Para chegar a ela, Hális utilizou como base os métodos da Análise Textual dos Discursos, de Jean-Michel Adam; da teoria dos atos de discurso, pragmática do discurso e lógica ilocucionária de John Searle e Daniel Vanderveken; além da análise e avaliação do discurso argumentativo, a partir da teoria pragmadialética de argumentação de Frans van Eemeren. Já para estudar as especificidades do discurso jurídico, apoiou-se na pragmática do discurso de Neil MacCormick e Robert Summers, e ainda de Eveline Feteris e Harm Kloosterhuis.
A partir daí, ele procurou fazer articulações pouco exploradas entre as teorias da linguística do texto, da argumentação e da interpretação jurídica, “sugerindo alguns caminhos para a análise do discurso jurídico que colocam a argumentação como elemento central do estabelecimento dos sentidos do texto”. É um avanço que propõe uma maneira de se trabalhar a orientação argumentativa como categoria de análise textual-discursiva, de forma aprofundada e criteriosa.

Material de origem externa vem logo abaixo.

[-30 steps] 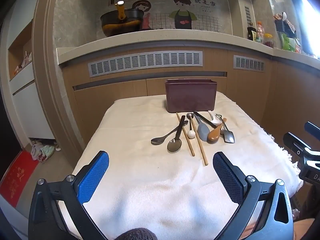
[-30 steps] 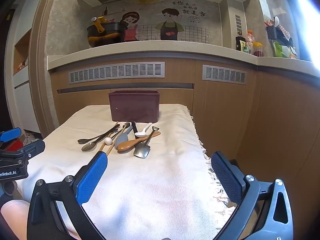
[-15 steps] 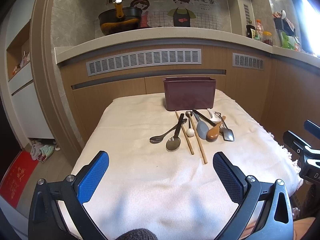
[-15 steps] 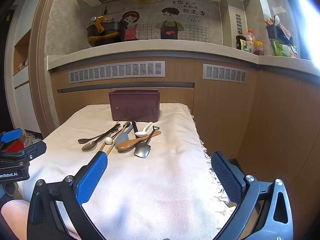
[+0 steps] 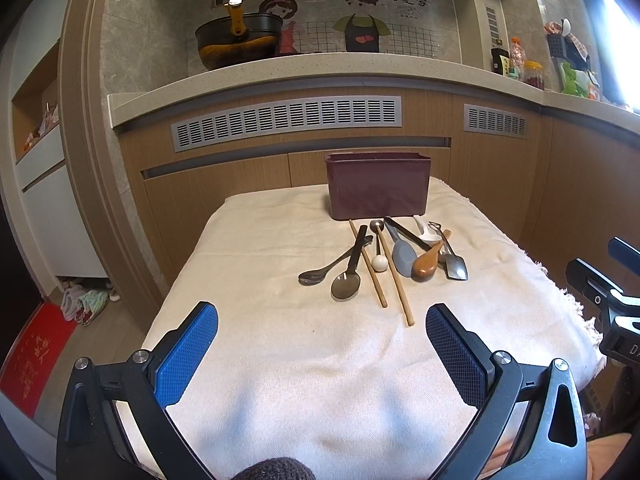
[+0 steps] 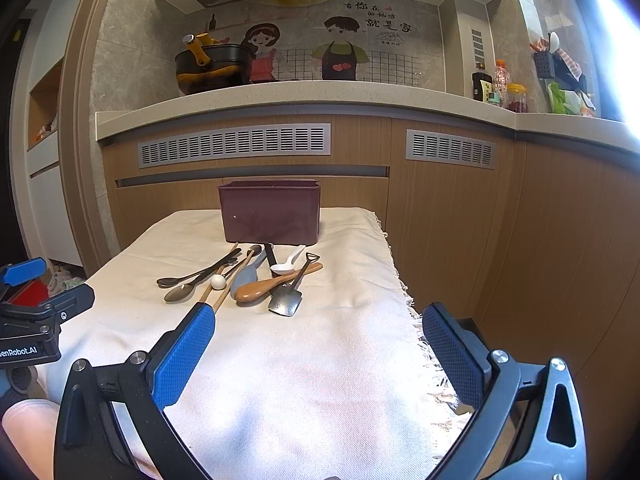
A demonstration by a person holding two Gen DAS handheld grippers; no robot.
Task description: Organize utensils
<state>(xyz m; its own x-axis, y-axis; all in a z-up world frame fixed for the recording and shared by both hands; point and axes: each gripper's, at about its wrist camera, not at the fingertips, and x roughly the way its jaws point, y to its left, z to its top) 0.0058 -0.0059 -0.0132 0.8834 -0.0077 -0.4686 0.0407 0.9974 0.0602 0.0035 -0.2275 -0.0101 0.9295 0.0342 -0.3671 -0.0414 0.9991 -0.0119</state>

A pesquisa permite também uma investigação dos acordos internacionais de uma perspectiva predominantemente linguística, não muito trabalhada no contexto dos gêneros discursivos. É uma proposta que, junto a um diálogo com os estudos do direito e da argumentação, possibilita compreender como se estabelecem determinados sentidos e seu impacto na compreensão e análise do texto jurídico.
Aperfeiçoando a ferramenta teórica de análise de texto que propôs, Hális espera capacitá-la para utilização em outros gêneros discursivos, além de viabilizá-la para aplicações computacionais – como softwares de mineração e análises automatizadas de textos. Recém licenciado em Letras (Inglês) pela UFRN, curso que realizou de maneira concomitante ao seu doutorado, ele enxerga também uma aplicação no ensino de línguas estrangeiras, focando no desenvolvimento de abordagens argumentativas de aprendizagem.
“É importante saber como a argumentação interfere nos sentidos que damos ao texto porque a gente entende melhor o papel da razão na nossa linguagem, e isso pode abrir espaço para discussões em várias outras áreas, como no processamento de linguagem natural e nas ciências cognitivas,” conclui.